Assigned task » Although the records include pictures, the copy should not; write out exactly the lines from the first through the line with "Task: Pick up".

Entries supplied »
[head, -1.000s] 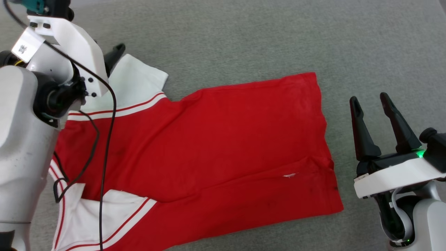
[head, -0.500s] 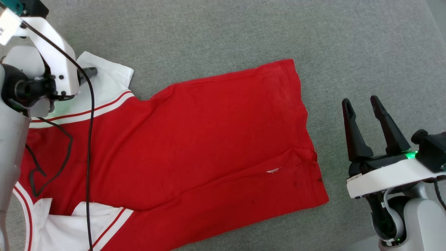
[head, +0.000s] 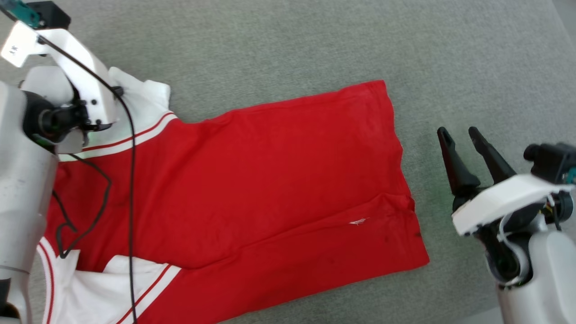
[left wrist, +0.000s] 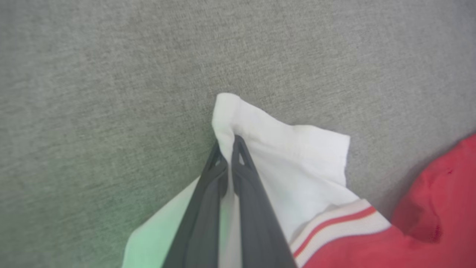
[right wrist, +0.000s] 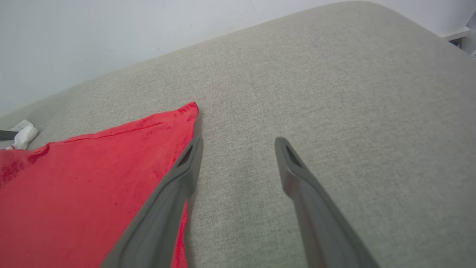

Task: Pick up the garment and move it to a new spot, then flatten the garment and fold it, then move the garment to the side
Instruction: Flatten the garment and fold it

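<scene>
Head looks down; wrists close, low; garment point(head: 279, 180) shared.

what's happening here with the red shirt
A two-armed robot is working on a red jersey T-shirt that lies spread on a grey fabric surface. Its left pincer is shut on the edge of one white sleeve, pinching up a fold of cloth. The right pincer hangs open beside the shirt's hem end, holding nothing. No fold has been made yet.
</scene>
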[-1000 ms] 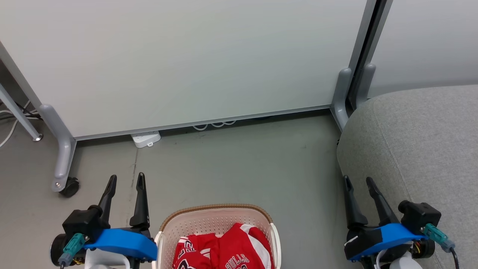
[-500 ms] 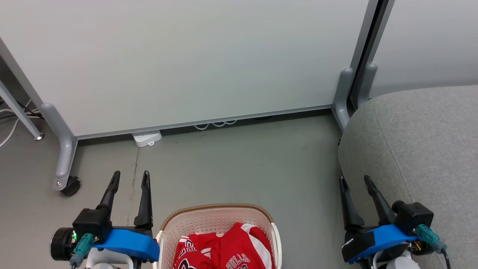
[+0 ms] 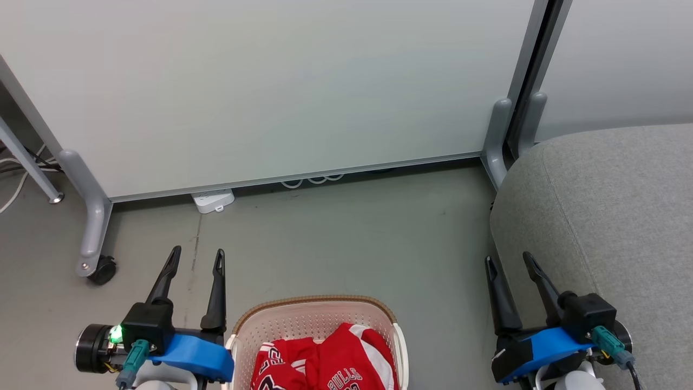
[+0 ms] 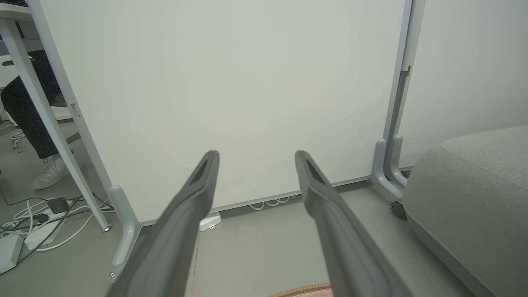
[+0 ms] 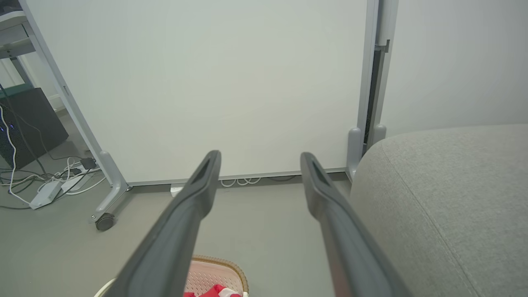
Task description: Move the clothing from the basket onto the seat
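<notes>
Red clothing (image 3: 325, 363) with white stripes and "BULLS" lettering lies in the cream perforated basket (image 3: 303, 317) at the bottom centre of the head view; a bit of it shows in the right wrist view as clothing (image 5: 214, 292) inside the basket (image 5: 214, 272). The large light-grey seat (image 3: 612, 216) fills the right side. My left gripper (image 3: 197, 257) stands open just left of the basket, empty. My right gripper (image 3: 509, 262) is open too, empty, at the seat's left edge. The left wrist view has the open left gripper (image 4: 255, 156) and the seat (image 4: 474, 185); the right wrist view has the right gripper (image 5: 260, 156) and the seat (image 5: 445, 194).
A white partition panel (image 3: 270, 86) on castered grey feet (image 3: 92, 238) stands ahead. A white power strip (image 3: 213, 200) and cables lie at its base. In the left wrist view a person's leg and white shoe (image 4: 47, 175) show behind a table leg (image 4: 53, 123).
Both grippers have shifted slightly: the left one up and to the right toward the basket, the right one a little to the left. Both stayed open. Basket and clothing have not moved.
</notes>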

Output of the exercise »
[head, -1.000s] 
[head, -0.500s] 
[head, +0.000s] 
[left wrist, +0.000s] 
[right wrist, +0.000s] 

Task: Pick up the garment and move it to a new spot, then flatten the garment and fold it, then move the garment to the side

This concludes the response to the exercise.